Publié le 01/12/2017

Un fichier population peut-il être constitué par une collectivité ?

LE CONSEIL DU JURISTE 

La  loi n° 78-17 du 6 janvier 1978 relative à l'informatique, aux fichiers et aux libertés, couramment appelée loi « Informatique et libertés », pose des principes de protection des personnes physiques lorsque des informations permettant d'identifier ces personnes sont enregistrées dans un traitement. 

L'article 1er de cette loi dispose que l'informatique doit être au service de chaque citoyen. Son développement doit s'opérer dans le cadre de la coopération internationale. Elle ne doit porter atteinte ni à l'identité humaine, ni aux droits de l'homme, ni à la vie privée, ni aux libertés individuelles ou publiques. Les collectivités locales sont particulièrement concernées par cette réglementation.

Ainsi à l'exception des étrangers, il n'existe aucune obligation de déclarer en mairie son lieu de domiciliation. Dès lors, la mise en œuvre d'un fichier de population visant à lister l'ensemble des habitants d'une commune, doit strictement respecter les principes « informatique et libertés ». 

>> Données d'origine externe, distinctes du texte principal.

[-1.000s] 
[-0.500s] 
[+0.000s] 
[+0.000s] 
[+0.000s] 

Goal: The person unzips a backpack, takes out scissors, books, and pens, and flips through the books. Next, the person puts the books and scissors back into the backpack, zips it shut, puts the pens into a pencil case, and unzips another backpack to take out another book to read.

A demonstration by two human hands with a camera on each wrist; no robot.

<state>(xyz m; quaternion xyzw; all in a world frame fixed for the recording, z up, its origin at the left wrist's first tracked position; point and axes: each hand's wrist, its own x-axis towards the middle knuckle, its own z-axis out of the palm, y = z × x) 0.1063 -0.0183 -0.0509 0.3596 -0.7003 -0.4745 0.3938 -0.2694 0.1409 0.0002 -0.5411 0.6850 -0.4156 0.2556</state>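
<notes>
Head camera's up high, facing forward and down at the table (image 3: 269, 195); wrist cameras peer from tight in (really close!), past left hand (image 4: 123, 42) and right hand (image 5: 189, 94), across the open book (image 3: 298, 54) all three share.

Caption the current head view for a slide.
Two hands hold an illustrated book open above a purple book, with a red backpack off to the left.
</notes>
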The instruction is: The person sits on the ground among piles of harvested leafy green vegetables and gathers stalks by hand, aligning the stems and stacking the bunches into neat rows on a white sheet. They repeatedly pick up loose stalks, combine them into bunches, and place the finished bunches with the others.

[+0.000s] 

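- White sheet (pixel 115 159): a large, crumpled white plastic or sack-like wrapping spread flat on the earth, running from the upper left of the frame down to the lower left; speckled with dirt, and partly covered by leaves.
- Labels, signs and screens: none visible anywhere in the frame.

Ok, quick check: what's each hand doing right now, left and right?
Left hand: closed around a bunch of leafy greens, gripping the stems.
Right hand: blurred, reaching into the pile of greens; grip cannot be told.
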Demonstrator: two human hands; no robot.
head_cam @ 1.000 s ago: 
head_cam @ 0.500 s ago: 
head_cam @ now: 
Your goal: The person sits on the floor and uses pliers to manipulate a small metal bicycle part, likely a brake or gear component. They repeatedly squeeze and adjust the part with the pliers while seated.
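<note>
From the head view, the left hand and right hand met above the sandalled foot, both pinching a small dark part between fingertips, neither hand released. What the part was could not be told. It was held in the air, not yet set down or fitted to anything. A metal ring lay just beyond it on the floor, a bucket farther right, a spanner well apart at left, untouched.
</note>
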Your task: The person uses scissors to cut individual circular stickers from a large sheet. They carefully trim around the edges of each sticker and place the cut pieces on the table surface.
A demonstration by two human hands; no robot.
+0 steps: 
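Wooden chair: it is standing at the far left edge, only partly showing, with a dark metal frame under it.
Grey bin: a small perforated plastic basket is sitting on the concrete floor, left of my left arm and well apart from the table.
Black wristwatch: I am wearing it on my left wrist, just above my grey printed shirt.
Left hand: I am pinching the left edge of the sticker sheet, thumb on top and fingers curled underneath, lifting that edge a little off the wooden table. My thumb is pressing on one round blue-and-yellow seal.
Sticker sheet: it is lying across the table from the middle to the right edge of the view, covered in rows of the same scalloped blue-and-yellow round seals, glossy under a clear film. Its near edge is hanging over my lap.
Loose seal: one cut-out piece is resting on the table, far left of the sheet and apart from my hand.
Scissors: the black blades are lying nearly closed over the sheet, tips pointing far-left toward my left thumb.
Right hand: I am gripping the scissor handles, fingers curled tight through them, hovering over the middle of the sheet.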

S'agissant par exemple du principe de finalité, la CNIL et le juge pénal ont déjà eu l'occasion de sanctionner des maires ayant utilisé les données issues du recensement afin de se constituer un fichier de population. De même, la CNIL considère que la mise en œuvre d'un annuaire des habitants d'une commune est soumise au consentement préalable de chaque personne concernée.